§ **WORK REQUIRED**: How do the lines below between the ones holding "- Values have" and "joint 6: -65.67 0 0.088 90", inclusive, read? Give them again exactly, with no other lines.

§ **DATA PROVIDED**:
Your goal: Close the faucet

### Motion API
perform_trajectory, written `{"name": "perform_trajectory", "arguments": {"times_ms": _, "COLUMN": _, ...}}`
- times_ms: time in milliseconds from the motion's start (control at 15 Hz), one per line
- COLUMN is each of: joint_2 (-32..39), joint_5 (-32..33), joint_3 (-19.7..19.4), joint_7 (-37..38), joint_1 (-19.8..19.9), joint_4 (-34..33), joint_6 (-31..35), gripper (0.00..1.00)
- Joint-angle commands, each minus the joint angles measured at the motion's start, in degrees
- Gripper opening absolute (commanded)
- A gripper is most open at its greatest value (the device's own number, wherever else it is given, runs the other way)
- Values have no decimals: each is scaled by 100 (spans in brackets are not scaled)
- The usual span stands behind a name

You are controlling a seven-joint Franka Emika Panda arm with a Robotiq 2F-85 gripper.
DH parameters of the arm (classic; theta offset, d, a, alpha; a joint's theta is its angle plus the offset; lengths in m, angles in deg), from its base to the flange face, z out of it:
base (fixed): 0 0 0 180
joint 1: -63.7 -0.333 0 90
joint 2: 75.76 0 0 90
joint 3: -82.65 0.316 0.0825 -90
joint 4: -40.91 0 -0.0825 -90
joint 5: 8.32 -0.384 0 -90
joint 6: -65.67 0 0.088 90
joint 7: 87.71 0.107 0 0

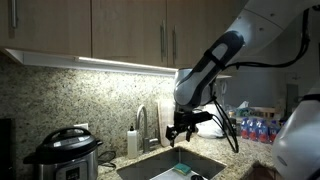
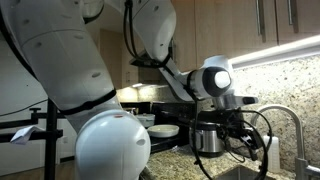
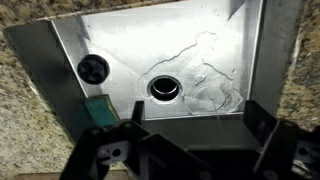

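Faucet stands at the back rim of the sink, just right of the soap bottle. Its gooseneck arches over the basin so water drops near the drain. It also shows at the right edge in an exterior view.

Left to right on the counter:
- Pressure cooker is far left, well apart from the action.
- The soap bottle comes next, kept at the tap for handwashing.
- The faucet follows, with its handle too small to make out.
- The gripper hangs over the basin, right of the spout and near it but not touching.
- Water bottles are at the far right, out of the way.

Gripper state: in the wrist view the gripper has its jaws spread wide with nothing between them, only the sink floor below. The wrist points straight down into the basin, so the faucet is out of that view.

A black stopper and a green sponge sit on the left of the basin. Wet streaks lie around the drain, but I cannot tell if water is running.

Judgement: approach stage, handle not yet contacted. The wide opening suits either a push or a grasp on the lever. The next move needs a shift toward the faucet base, and the risk is clipping the spout or the soap bottle.
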Motion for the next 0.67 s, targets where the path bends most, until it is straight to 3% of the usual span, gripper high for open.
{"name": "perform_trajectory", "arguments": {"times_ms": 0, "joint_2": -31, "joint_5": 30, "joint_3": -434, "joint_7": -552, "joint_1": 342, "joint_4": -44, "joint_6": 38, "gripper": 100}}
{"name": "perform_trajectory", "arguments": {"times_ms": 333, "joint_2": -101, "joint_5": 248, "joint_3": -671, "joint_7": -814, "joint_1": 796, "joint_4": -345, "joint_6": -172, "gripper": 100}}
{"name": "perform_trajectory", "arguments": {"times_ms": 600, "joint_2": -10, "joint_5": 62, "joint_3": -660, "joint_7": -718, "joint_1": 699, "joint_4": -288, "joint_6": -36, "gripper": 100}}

§ **RESULT OF THIS TASK**:
- Values have no decimals: each is scaled by 100 (spans in brackets are not scaled)
- The usual span stands behind a name

You are controlling a seven-joint Franka Emika Panda arm with a Robotiq 2F-85 gripper.
DH parameters of the arm (classic; theta offset, d, a, alpha; a joint's theta is its angle plus the offset; lengths in m, angles in deg), from its base to the flange face, z out of it:
base (fixed): 0 0 0 180
joint 1: -63.7 -0.333 0 90
joint 2: 75.76 0 0 90
joint 3: -82.65 0.316 0.0825 -90
joint 4: -40.91 0 -0.0825 -90
joint 5: 8.32 -0.384 0 -90
joint 6: -65.67 0 0.088 90

The complete answer has been presented.